> [TASK ITEM]: No pictures belong in the copy. Retype exactly, and only, the stretch of lines below from the one with "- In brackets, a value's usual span" through the one with "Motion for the".

** DATA follows **

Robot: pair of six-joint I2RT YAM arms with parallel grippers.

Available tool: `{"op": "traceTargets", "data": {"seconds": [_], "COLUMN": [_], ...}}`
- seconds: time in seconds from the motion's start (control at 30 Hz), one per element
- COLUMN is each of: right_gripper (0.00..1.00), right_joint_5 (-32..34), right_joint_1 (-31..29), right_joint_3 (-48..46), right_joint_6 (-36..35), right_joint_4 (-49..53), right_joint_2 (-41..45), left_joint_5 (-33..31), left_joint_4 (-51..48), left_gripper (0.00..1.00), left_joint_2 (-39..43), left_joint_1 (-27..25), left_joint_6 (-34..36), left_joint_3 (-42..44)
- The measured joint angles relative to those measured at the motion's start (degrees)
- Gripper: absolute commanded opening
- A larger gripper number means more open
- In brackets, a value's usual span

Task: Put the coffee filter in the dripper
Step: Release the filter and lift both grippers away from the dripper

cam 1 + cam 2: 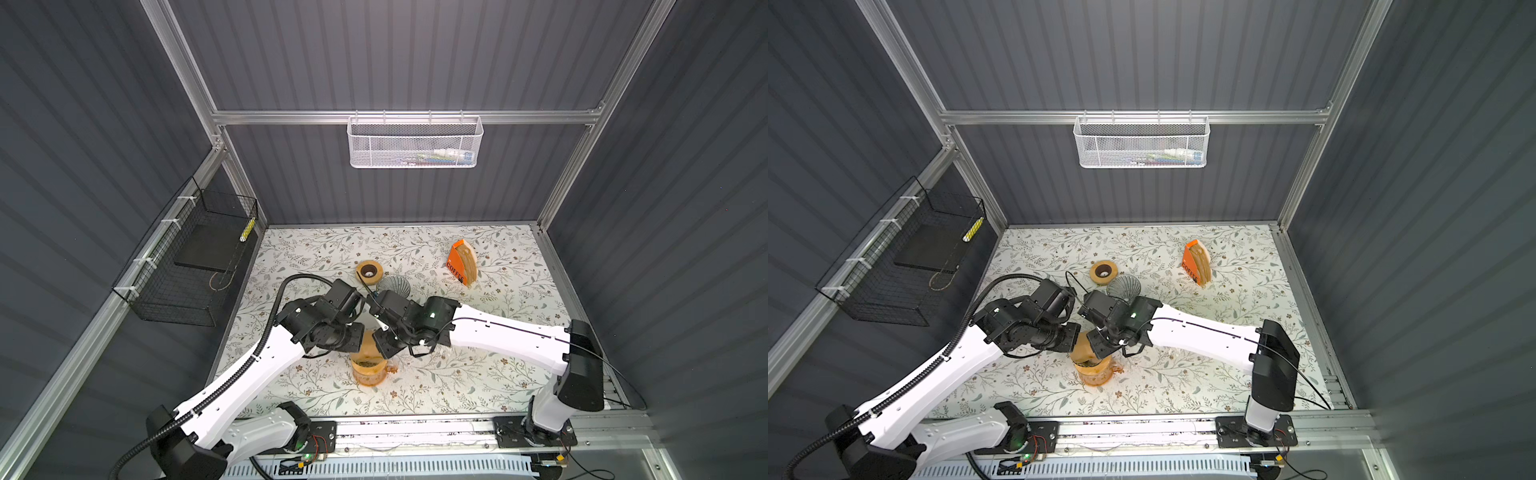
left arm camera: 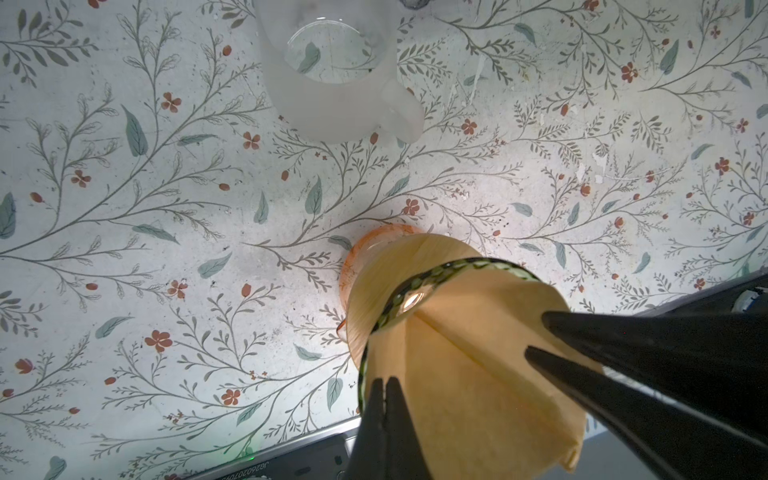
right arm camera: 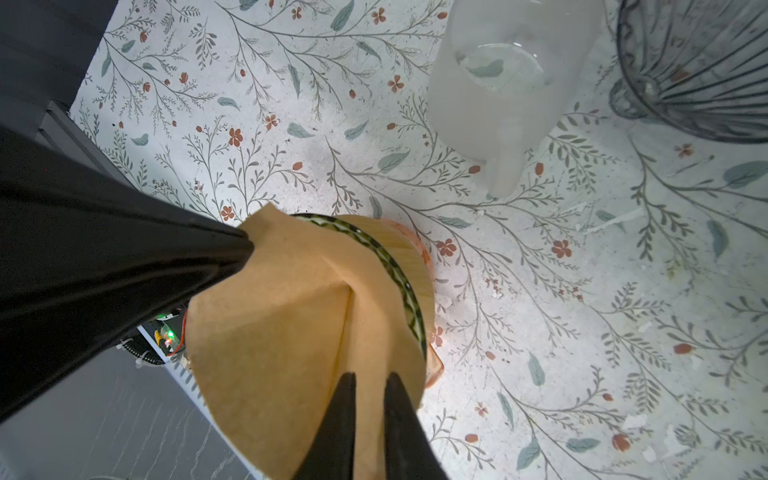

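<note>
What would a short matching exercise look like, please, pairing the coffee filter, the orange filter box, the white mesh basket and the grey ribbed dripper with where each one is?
Things:
1. coffee filter
2. orange filter box
3. white mesh basket
4. grey ribbed dripper

Places:
A. hanging on the back rail
B. beside the tan ring
C. poking up out of the green-rimmed dripper
D. standing towards the far right of the table

Pairs: 1-C, 2-D, 3-A, 4-B.
</note>
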State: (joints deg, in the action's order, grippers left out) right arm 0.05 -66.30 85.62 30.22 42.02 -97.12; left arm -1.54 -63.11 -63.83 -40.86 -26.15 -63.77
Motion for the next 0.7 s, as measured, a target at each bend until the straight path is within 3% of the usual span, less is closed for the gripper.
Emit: {"op": "traceTargets", "data": {"seconds": [0.37,0.7], "right_gripper": [0.24,0.24], "right_joint_5": [0.9,-1.3], "right_joint_1": [0.4,7.1], "right_joint_3": [0.0,1.7], "right_joint_6": [0.1,0.3], "right_joint_4": [0.0,-0.2], "right_joint_2": [3.9,7.0], "left_joint_5": [-0.5,-1.8], "left_joint_4": [0.5,4.5], "left_gripper": [0.10,0.11], "left_joint_2": [0.3,-4.0], "left_joint_1": [0.0,0.0], "left_joint_6": [-0.9,-1.4], "left_joint_3": [-2.3,-10.4]}}
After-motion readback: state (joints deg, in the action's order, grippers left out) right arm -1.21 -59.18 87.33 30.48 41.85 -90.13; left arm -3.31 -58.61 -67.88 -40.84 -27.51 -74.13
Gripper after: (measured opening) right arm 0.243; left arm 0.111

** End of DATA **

> [RESPONSE BELOW]:
- In brackets, a value's usual span

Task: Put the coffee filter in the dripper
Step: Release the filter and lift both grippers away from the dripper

cam 1 + cam 2: 
left arm camera: 
right arm camera: 

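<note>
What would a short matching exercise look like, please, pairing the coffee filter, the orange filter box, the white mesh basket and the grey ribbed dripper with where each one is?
Things:
1. coffee filter
2. orange filter box
3. white mesh basket
4. grey ribbed dripper

Places:
A. hanging on the back rail
B. beside the tan ring
C. poking up out of the green-rimmed dripper
D. standing towards the far right of the table

Pairs: 1-C, 2-D, 3-A, 4-B.
</note>
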State: (joints deg, in the action's order, grippers left out) right arm 0.05 -66.30 85.62 30.22 42.02 -97.12; left arm -1.54 -63.11 -63.83 -40.86 -26.15 -63.77
Motion for the next 0.7 s, as measured, a target at each bend until the straight path is within 3% of the usual span, less is closed for the gripper.

The exercise was worked through completely.